Exclude pictures; retype the lines below from the line containing "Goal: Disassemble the" through the end of the records, both ends kept.

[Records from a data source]

'''

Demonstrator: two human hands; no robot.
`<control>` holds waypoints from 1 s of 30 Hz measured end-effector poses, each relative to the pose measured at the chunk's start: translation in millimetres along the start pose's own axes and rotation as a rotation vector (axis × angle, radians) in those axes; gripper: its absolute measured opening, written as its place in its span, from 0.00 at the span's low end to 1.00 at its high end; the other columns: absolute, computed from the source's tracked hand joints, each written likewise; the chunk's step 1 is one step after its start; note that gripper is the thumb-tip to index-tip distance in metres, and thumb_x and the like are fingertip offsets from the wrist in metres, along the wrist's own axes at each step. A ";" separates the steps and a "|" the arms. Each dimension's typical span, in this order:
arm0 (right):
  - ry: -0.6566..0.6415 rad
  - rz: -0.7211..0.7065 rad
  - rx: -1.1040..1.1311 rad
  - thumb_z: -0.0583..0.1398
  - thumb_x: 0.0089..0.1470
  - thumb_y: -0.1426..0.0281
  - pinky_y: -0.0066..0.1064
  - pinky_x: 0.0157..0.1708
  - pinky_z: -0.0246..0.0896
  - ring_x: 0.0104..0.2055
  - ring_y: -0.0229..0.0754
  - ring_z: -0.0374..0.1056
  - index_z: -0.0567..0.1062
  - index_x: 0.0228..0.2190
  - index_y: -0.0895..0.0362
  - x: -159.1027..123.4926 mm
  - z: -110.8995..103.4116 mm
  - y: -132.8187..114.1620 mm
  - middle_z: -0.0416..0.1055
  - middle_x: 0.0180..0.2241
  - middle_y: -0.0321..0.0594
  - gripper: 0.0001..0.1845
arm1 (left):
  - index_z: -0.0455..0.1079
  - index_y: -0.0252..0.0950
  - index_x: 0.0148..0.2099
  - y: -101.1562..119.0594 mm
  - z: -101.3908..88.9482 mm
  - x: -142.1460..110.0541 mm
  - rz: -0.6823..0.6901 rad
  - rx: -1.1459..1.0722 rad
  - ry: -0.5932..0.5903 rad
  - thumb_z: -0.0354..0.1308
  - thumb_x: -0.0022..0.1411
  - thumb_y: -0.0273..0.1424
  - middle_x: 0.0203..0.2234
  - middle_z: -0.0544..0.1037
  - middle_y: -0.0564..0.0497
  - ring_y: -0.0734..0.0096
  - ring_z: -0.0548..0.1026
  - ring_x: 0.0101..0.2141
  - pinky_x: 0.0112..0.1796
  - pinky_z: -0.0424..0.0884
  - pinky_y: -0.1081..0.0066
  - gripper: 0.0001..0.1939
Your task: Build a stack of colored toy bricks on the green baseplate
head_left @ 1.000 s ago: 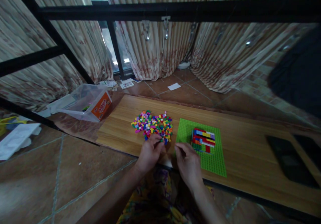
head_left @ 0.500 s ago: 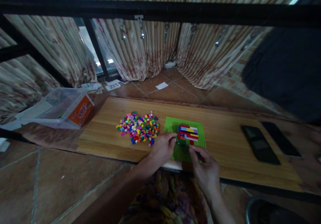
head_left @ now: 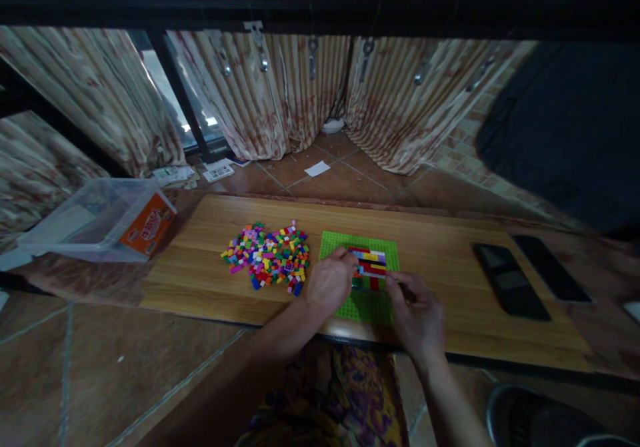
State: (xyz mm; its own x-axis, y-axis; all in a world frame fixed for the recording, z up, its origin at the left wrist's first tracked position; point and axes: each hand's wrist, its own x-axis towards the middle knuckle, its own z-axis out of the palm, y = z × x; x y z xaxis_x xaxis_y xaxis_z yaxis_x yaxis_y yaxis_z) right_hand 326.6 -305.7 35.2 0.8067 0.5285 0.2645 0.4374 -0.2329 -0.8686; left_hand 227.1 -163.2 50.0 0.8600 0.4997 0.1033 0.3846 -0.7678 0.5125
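Note:
A green studded baseplate (head_left: 370, 312) lies on the wooden board, carrying a block of coloured building bricks (head_left: 374, 268) in red, white, yellow, blue and black rows. My left hand (head_left: 331, 280) grips the left side of this brick block, its fingers bent over the edge and covering part of it. At the lower right corner of the block is my right hand (head_left: 417, 310), thumb and forefinger pinched together; whatever lies between them is too small to make out. To the left of my left hand spreads a pile of loose small bricks (head_left: 273, 255) in many colours.
A clear plastic box (head_left: 100, 233) with an orange label stands left of the wooden board (head_left: 190, 267). Two dark phone-like slabs (head_left: 510, 280) lie at the right. A black bar (head_left: 320, 13) crosses in front of striped curtains, and a dark round container (head_left: 535, 417) is at the lower right.
My left hand has moved up along the left side of the brick block and covers more of it. My right hand has risen from below the block to its right corner. The view has shifted slightly.

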 end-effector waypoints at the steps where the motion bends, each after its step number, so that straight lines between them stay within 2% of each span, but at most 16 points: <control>1: -0.002 -0.011 0.001 0.60 0.56 0.59 0.33 0.37 0.65 0.37 0.42 0.72 0.79 0.34 0.56 2.4 0.9 0.4 0.76 0.34 0.41 0.14 | 0.72 0.39 0.43 -0.1 1.4 -0.5 -0.003 -0.006 0.008 0.45 0.68 0.29 0.40 0.74 0.50 0.69 0.74 0.37 0.37 0.69 0.71 0.13; 8: -0.009 -0.044 -0.032 0.59 0.55 0.59 0.38 0.40 0.66 0.38 0.45 0.72 0.78 0.34 0.56 18.0 11.3 4.0 0.76 0.37 0.44 0.14 | 0.74 0.39 0.37 -1.5 7.7 -0.1 -0.046 -0.088 0.093 0.51 0.64 0.27 0.36 0.74 0.51 0.70 0.74 0.35 0.38 0.69 0.71 0.10; 12: -0.018 -0.100 -0.137 0.58 0.55 0.61 0.44 0.49 0.62 0.45 0.49 0.69 0.78 0.36 0.56 26.9 18.1 4.7 0.75 0.41 0.47 0.14 | 0.74 0.38 0.34 -1.3 8.4 4.2 -0.109 -0.178 0.145 0.55 0.60 0.25 0.32 0.75 0.52 0.70 0.74 0.35 0.40 0.69 0.70 0.07; 15: -0.028 -0.109 -0.199 0.58 0.54 0.60 0.48 0.52 0.60 0.49 0.51 0.67 0.77 0.40 0.57 31.7 23.5 7.2 0.72 0.44 0.50 0.17 | 0.74 0.38 0.32 -0.8 9.4 8.9 -0.182 -0.261 0.171 0.58 0.57 0.25 0.31 0.76 0.53 0.70 0.74 0.35 0.41 0.69 0.70 0.04; 21: -0.050 -0.054 -0.152 0.58 0.53 0.61 0.45 0.51 0.60 0.50 0.49 0.65 0.76 0.42 0.57 33.3 33.4 13.6 0.67 0.48 0.50 0.18 | 0.72 0.36 0.33 -10.5 21.3 21.2 -0.373 -0.541 0.174 0.62 0.52 0.26 0.28 0.77 0.54 0.72 0.74 0.31 0.36 0.70 0.71 0.04; 25: -0.044 -0.016 -0.129 0.60 0.51 0.60 0.46 0.53 0.60 0.52 0.51 0.64 0.75 0.44 0.57 32.6 38.9 12.5 0.64 0.50 0.51 0.20 | 0.73 0.35 0.34 -19.6 31.7 25.0 -0.437 -0.658 0.166 0.65 0.48 0.29 0.27 0.76 0.54 0.73 0.73 0.29 0.34 0.69 0.71 0.08; 30: -0.028 0.049 -0.115 0.61 0.48 0.60 0.46 0.51 0.62 0.52 0.52 0.63 0.76 0.43 0.57 34.0 44.1 10.7 0.62 0.50 0.51 0.22 | 0.73 0.34 0.34 -20.1 37.3 26.7 -0.532 -0.807 0.160 0.67 0.46 0.29 0.23 0.75 0.55 0.75 0.71 0.25 0.29 0.67 0.74 0.10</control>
State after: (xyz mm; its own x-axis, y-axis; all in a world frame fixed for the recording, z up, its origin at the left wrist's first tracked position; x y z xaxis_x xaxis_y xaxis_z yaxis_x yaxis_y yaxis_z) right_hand 341.2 -254.2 16.5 0.8173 0.5367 0.2097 0.4419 -0.3502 -0.8259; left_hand 254.8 -149.4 10.7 0.5627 0.7951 -0.2261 0.3131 0.0481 0.9485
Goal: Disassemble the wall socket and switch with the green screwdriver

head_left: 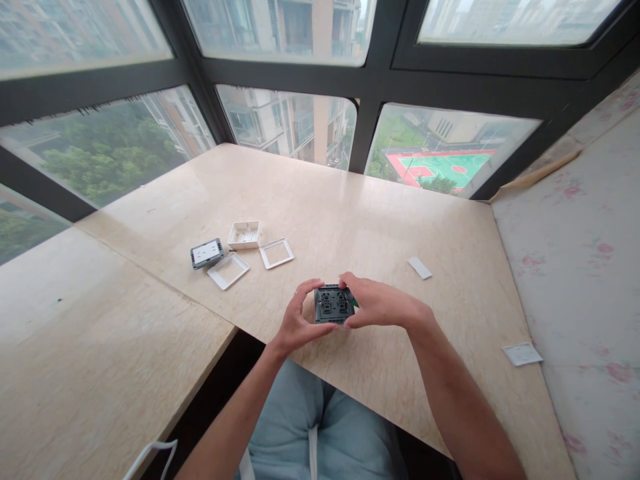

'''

# [ANSWER TO THE PROBLEM]
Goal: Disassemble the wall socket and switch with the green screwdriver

head_left: 

No further output is required here.